Earcons: artificial sounds (generated).
e.g. more abstract metaphorical relationship to action or purely a convention(like corporate colour schemes)
Touch in the interface
Touch is the only sense that can be used to both send and receive information. The use of touch in the interface is known as haptic interaction. Haptics can provide information on shape, texture, resistance, temperature, comparative spatial factors. It can be divided into two areas and they are cutaneous perception and kinesthetics.
Cutaneous perception - which is concerned with tactile sensations through the skin like vibrations on the skin.
Kinesthetics - which is the perception of movement and position like force feedback, resistance, texture, friction.
- Electronic braille displays.
- Force feedback devices such as resistance, texture, Phantom which allowing users to touch virtual objects.
Handwriting is another communication mechanism which we are used to in day-to-day life. Handwriting recognition is the ability of a computer or device to take as input handwriting from sources such as printed physical documents, pictures and other devices, or to use handwriting as a direct input to a touchscreen and then interpret this as text.
Handwriting consists of complex strokes and spaces. This technology is used to input text to a computer by using a pen and a digesting tablet. In here,
- Free-flowing consists of strokes (using a pen) transformed into the sequence of coordinates.
- Depending on the pressure and movements Rapid movements wide-spaced dots/slow movements - narrowed dots.
- Capturing all useful information such as stroke path, pressure etc in a natural manner.
- Segmenting joined-up writing into individual letters.
- Interpreting individual letters.
- Coping with different styles of handwriting
It is suitable for digitising maps and technical drawings and there are large tablets for that. And also they are used in PDAs and tablet computers.
What is a gesture? Gesture means body motion used for communication. Being able to control the computer with certain movements of the hand would be advantageous in many situations where there is no possibility of typing, or when other senses are fully occupied.
- Dataglove - The dataglove provides easier access to highly accurate information, but is a relatively intrusive technology, requiring the user to wear the special Lycra glove.
- Computer vision
- An example for position sensing devices is MIT Media Room. The Media Room has one wall that acts as a large screen, with smaller touchscreens on either side of the user, who sits in a central chair. The user can navigate through information using the touchscreens, or by joystick, or by voice.

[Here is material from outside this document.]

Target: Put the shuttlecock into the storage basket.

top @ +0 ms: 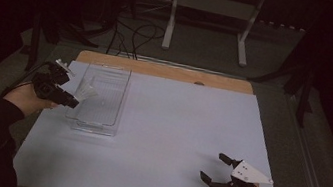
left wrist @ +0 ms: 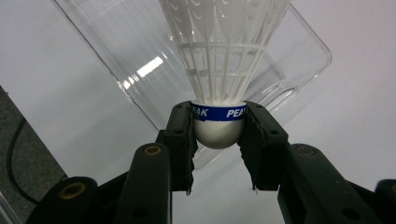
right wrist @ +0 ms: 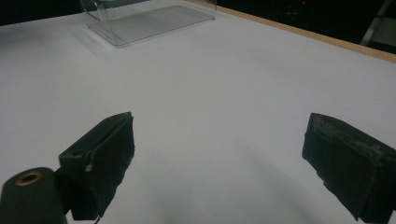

- Natural form of interaction -pointing.
- Easily interpreted by speech recognition system-using short, simple verbal statements.
- Enhance communication between signing and non-signing users.
- It could support communication for people who have hearing loss if signing could be ‘translated’ into speech or vice versa.
- Expensive - The technology that capturing gestures is too expensive.
- User-dependent - Variable and issues of co-articulation.